Fat acts as a potential food source in times of food deprivation. We have plenty stored to keep us alive for weeks to months with little to no food.

You may be surprised to hear that you are always burning body fat. Even at rest your muscles are burning over 60% of your calories (carbohydrate is another major fuel source) from fat. So, you are burning body fat even when you are sitting and watching television, or working on the computer at Starbuck’s.

However, you are always storing body fat too. At the end of the day, you have usually used the same amount of fat for energy as you have stored, so your weight stays the same.

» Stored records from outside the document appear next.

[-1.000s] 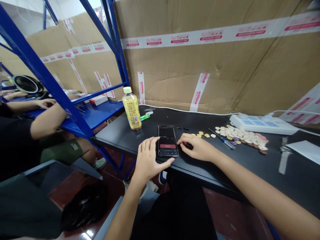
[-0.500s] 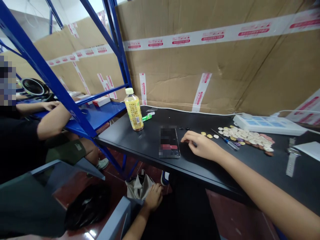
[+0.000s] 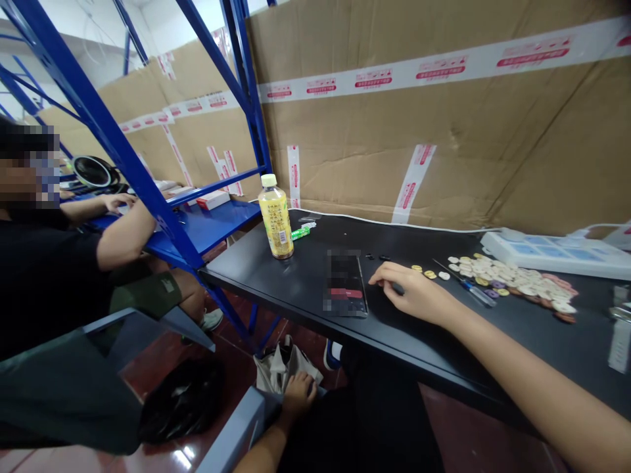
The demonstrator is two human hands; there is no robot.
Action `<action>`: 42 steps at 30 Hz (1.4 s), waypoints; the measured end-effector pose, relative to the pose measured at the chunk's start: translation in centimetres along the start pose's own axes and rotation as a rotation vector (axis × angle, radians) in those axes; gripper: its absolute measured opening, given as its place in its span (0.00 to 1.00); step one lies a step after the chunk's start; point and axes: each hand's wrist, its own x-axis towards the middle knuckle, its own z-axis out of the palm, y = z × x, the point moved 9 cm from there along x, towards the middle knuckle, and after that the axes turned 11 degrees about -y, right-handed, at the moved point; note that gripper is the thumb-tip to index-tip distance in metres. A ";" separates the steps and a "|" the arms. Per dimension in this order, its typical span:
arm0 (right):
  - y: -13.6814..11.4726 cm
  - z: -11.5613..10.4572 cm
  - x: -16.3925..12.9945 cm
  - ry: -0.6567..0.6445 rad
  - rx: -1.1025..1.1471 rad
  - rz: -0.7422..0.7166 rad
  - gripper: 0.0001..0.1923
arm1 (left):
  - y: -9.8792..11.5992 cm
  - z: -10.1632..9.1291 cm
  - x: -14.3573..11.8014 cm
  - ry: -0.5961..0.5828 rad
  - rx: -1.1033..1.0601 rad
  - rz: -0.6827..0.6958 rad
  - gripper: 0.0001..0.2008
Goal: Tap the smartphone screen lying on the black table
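Observation:
My right hand (image 3: 417, 293) rests on the black table (image 3: 296, 282) just right of a dark phone (image 3: 346, 289) that lies flat. Its fingers are curled, and thumb and forefinger pinch a small dark piece (image 3: 398, 288) against the tabletop. My left hand (image 3: 297, 394) is down below the table edge. It lies on the front of a grey chair seat (image 3: 236, 427), touching a grey bag (image 3: 283, 364). Whether it grips anything is unclear.
A yellow drink bottle (image 3: 276, 217) stands near the table's left end, a green stick (image 3: 299, 232) beside it. Several buttons (image 3: 513, 284), a small screwdriver (image 3: 470, 288) and a white power strip (image 3: 557, 253) lie to the right. A seated person's arm (image 3: 118, 236) leans on the blue shelf (image 3: 207, 226).
My left hand left the phone and dropped under the table to the chair and bag. My right hand stayed put beside the phone. The view shifted slightly left.

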 end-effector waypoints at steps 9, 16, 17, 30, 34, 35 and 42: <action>0.2 -0.2 -0.1 0.026 0.014 0.000 0.13 | -1.0 1.2 0.3 -0.037 0.014 -0.032 0.15; -0.3 -0.5 0.0 0.028 -0.007 -0.011 0.17 | -0.9 1.1 0.4 -0.017 0.009 -0.011 0.15; -0.3 -0.6 0.1 0.028 -0.006 -0.012 0.17 | -0.9 1.1 0.4 -0.011 0.011 -0.008 0.15; -0.3 -1.0 0.1 0.045 0.008 0.000 0.14 | -1.4 1.8 0.9 -0.036 0.054 -0.003 0.15; -0.2 -1.1 0.1 0.043 -0.003 0.002 0.15 | -1.2 1.6 0.8 -0.041 0.070 -0.003 0.15; -0.2 -1.0 0.1 0.041 -0.004 0.001 0.15 | -1.1 1.5 0.8 -0.040 0.073 -0.005 0.15; 0.0 -0.9 0.0 0.039 0.001 -0.007 0.17 | -0.9 1.2 0.7 -0.050 0.078 -0.011 0.14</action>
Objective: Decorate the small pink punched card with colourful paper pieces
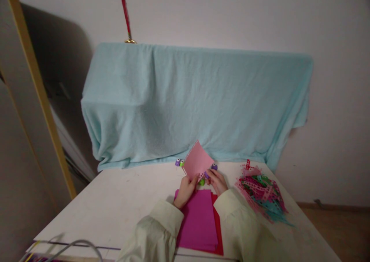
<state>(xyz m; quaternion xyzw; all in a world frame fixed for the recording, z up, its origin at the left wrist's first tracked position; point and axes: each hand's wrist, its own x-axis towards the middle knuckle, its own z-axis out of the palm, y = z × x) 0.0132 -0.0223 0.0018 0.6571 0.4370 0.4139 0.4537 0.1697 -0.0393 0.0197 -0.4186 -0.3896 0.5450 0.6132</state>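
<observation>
Pink paper (198, 162), both hands, no writing

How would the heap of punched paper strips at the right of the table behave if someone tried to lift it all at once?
The heap of pink, green and teal punched paper strips looks loose and tangled, so it would likely sag and shed pieces. The strips seem thin and perforated, so probably very light and easily torn. Pushed across the white table, the heap would probably spread rather than slide as one.

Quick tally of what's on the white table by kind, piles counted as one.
Pale pink paper sheet held in both hands: 1
Stack of magenta and red paper sheets: 1
Small plastic craft punches: at least 3
Pile of punched paper strips: 1
Total: at least 6
</observation>
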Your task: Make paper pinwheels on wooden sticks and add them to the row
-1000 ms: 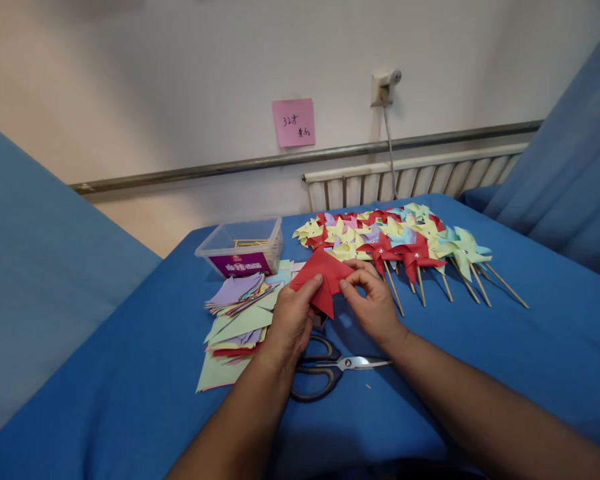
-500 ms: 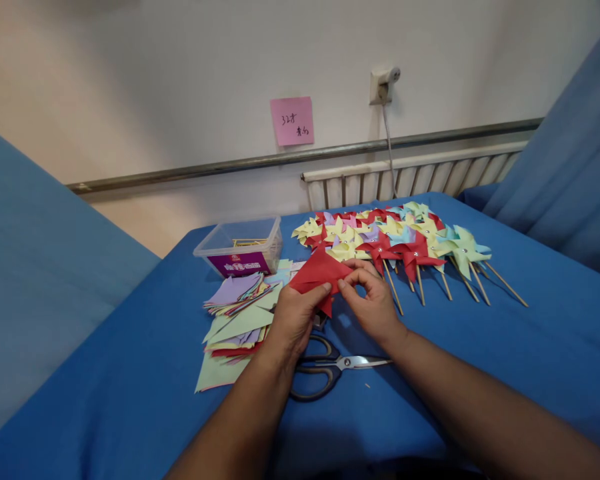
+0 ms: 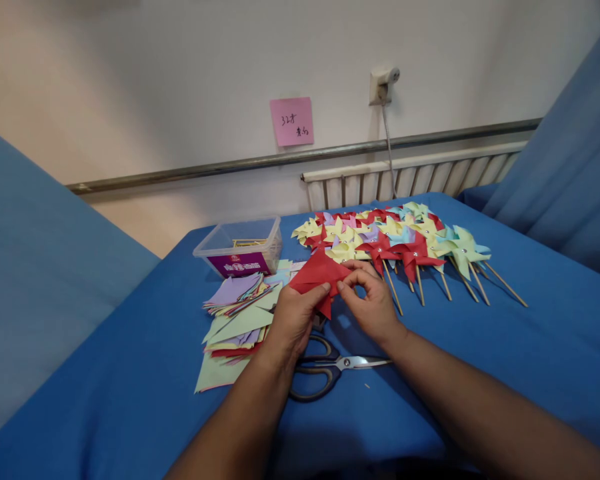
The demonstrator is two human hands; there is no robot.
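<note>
Both of my hands hold a red paper piece [image 3: 317, 275] above the blue table. My left hand [image 3: 293, 323] pinches its near left part with thumb and fingers. On the right side, my right hand [image 3: 373, 303] pinches a folded corner of the same sheet. Directly below my hands lie black-handled scissors [image 3: 330, 367], blades pointing right. A pile of cut coloured paper squares [image 3: 235, 313] sits just left of my left hand.
Many finished paper pinwheels on wooden sticks [image 3: 400, 243] lie in rows at the back right. A clear plastic box [image 3: 240, 248] with sticks inside stands at the back left. The table [image 3: 480, 360] is covered in blue cloth. A radiator, a wall socket and a pink note are behind.
My fingers have drawn closer together on the red paper, folding a corner inward. The paper sits slightly lower and flatter than a second ago.
</note>
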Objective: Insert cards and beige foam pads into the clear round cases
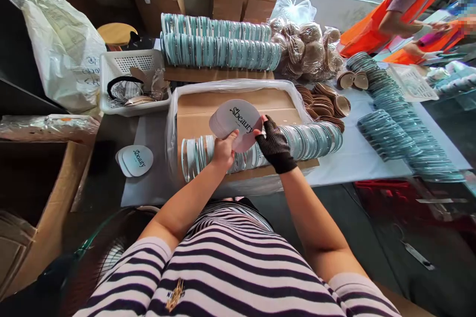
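Two hands pinch one round white printed card [236, 121]: bare left hand [224, 151] at lower edge, black-gloved right hand [274, 146] at rim, above row of teal-rimmed round compacts [297, 141] in cardboard tray [230, 104]. Keep card flat w/ light grip.

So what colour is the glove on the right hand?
Black, with a dotted mesh texture; the right hand shows it clearly in the head view.

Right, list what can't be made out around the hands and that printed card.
- Head view: the left hand and gloved right hand cover the lower edge of the printed card.
- The row of round cases in the lined box is partly hidden behind both hands.
- The co-worker is cut off by the frame's top right edge.
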Available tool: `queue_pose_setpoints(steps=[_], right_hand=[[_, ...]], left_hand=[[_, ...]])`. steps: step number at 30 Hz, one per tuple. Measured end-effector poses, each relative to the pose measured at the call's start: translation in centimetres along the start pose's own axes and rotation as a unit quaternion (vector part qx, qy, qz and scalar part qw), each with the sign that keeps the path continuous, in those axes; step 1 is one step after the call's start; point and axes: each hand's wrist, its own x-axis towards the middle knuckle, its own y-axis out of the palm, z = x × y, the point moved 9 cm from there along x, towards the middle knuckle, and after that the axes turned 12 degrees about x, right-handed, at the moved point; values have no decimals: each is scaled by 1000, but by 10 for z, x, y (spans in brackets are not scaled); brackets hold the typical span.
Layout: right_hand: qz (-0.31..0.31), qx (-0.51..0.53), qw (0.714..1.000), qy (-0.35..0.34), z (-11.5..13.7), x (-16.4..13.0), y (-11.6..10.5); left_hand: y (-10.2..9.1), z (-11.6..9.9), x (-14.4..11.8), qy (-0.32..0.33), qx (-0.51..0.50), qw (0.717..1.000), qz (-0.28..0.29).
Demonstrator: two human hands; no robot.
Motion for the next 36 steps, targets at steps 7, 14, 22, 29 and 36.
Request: queue_pose_setpoints(steps=[7,14,22,29,36], right_hand=[[41,-74,990,115,18,-20,26],[77,-202,959,182,16,-96,-28],[258,-176,934,175,43,-131,28],[297,-210,912,191,36,-112,51],[285,-231,915,170,12,-93,88]], left_hand=[[-4,-4,-15,-21,5,1000,14],[-32,-37,16,6,-62,997,-56],[-43,-37,28,8,-75,996,-47],[-41,-36,25,4,-86,995,-42],[-41,-36,22,-4,-95,994,-46]])
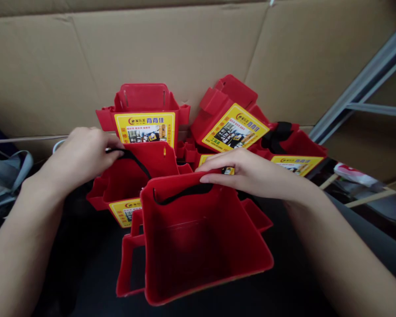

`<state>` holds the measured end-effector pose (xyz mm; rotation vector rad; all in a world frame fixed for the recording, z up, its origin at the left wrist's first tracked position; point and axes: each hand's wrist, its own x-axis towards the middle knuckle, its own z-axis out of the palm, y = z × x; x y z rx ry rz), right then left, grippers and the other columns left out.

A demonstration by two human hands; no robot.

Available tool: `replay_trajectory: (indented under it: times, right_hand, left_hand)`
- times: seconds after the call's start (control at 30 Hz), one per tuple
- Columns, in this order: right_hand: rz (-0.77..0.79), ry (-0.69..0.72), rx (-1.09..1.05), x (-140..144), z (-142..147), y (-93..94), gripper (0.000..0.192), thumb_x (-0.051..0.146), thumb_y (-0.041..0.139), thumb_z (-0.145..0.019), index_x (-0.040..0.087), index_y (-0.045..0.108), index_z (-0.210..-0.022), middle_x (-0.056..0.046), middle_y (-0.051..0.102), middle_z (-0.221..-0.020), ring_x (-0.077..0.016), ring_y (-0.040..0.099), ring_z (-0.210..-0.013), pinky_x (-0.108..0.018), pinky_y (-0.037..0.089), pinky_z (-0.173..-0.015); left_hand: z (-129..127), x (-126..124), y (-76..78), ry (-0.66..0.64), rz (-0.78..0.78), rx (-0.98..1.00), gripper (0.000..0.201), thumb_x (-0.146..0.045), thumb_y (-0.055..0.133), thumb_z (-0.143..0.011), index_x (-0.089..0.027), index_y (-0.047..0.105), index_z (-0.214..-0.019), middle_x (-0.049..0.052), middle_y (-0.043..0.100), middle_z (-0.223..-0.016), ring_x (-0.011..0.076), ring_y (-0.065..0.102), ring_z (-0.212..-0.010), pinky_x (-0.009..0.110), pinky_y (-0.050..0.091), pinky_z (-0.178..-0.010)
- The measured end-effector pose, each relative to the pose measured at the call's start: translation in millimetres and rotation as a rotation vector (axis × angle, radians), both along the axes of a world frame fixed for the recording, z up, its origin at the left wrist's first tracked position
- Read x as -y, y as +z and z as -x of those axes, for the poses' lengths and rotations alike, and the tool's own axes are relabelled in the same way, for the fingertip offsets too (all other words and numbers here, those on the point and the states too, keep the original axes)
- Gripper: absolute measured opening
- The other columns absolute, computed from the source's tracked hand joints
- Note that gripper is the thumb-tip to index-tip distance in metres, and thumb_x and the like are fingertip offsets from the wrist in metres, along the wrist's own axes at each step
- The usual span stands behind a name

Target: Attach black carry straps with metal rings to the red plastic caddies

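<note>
My right hand [246,171] pinches the back rim of a red plastic tool box [198,246] in front of me, fingers behind and thumb inside. The box is tipped so its open inside faces me, and a black strap [181,193] runs through its back panel. To the left, a second red tool box [122,178] with a yellow printed label [125,213] sits behind it. My left hand [82,152] is closed at that box's back edge, with a black strap [137,160] between thumb and fingers.
Behind stand more red tool boxes: one upright [143,97], one tilted [214,112], and one with a black strap at right [297,141]. A cardboard wall [171,48] closes off the back. A metal frame [366,88] rises at right. The surface below is black [95,264].
</note>
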<state>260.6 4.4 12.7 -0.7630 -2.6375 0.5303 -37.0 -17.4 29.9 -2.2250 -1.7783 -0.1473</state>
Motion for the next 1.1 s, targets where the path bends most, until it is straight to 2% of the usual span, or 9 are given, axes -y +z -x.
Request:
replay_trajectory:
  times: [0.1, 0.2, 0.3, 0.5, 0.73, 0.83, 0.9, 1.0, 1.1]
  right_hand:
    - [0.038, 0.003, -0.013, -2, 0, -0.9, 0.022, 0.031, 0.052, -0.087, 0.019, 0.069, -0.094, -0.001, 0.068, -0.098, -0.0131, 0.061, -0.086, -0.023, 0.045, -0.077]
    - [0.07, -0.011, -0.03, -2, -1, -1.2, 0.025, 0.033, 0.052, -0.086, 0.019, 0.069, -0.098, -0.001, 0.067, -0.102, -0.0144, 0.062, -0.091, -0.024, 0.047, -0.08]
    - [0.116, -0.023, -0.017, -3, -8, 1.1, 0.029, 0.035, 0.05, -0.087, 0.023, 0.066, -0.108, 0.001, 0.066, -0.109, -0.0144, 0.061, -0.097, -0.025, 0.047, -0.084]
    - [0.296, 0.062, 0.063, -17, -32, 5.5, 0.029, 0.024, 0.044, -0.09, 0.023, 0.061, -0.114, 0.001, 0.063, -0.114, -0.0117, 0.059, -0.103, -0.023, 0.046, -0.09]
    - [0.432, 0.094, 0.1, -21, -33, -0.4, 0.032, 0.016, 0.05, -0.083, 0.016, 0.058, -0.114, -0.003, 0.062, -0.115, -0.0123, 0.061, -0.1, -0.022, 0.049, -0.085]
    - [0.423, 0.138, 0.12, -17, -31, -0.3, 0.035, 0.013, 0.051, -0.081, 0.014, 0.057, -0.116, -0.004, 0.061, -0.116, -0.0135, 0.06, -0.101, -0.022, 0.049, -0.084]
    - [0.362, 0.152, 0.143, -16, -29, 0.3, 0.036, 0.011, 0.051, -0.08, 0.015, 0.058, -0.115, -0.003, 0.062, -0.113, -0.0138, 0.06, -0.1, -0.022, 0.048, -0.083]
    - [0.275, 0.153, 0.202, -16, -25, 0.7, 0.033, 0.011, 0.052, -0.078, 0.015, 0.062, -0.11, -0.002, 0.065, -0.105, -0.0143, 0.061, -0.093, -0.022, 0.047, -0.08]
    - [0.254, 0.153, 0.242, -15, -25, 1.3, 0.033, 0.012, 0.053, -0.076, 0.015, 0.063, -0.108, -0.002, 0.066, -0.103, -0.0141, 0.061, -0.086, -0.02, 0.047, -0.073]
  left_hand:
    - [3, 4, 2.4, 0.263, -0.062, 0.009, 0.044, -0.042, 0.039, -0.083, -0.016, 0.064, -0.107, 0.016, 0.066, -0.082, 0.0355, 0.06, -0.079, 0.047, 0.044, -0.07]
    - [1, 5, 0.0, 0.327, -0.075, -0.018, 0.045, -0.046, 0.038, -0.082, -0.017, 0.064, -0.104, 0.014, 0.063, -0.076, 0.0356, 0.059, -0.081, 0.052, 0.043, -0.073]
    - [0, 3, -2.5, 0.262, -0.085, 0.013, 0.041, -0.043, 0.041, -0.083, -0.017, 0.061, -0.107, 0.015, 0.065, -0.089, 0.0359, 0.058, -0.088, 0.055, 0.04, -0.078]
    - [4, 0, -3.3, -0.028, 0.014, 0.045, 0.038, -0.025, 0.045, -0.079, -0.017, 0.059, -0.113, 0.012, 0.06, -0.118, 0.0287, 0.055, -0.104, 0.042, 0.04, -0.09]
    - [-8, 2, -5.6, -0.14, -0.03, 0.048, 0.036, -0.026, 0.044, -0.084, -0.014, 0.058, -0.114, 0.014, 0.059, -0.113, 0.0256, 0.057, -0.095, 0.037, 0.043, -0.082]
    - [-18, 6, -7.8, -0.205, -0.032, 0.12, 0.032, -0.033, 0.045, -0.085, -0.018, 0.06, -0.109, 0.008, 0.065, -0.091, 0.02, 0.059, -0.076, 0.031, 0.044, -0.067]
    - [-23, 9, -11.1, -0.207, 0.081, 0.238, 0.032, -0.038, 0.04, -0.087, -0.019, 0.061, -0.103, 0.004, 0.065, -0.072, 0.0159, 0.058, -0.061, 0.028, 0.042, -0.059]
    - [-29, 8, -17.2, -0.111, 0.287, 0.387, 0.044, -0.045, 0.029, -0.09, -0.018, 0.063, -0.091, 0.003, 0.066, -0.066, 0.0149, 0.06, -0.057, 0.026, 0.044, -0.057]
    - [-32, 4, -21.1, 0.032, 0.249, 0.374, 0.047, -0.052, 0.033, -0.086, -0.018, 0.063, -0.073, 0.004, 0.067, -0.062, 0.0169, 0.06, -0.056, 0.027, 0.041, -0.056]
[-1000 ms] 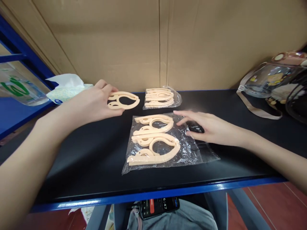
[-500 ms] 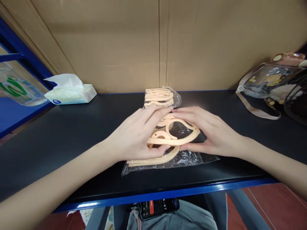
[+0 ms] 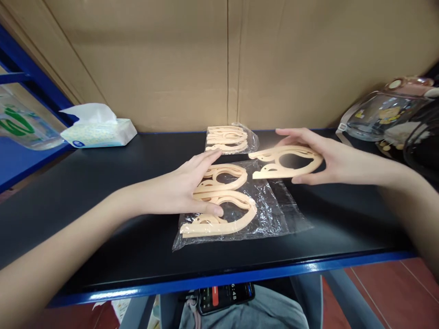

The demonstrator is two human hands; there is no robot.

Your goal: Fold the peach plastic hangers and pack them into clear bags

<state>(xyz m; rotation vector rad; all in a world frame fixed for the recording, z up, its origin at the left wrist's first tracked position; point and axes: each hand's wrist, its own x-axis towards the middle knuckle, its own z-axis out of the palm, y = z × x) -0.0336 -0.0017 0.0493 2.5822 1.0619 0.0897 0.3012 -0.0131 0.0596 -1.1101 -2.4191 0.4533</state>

During moderate exercise (biking, power walking, jogging etc...) the hormone adrenaline stimulates an increase of fatty acids released into your blood to be transported to your working muscles to be used for energy. That's right, your muscles are what burns fat. The longer the exercise session, your body begins to utilize more fat for energy and less carbohydrate.

This is the reason a longer bout of exercise for 30-60 minutes is recommended for weight-fat loss.

This is also the reason for training your body to preserve muscle mass. The more muscle you have, the more fat you will potentially burn.

Exercise is the only means to begin burning more fat than you are storing. There is a direct correlation between muscle mass and calories/fat burned. The type and amount of food you choose, and the type and frequency of exercise you choose has a huge impact on your fat burning capabilities. Please visit personal trainer Los Angeles, for more information…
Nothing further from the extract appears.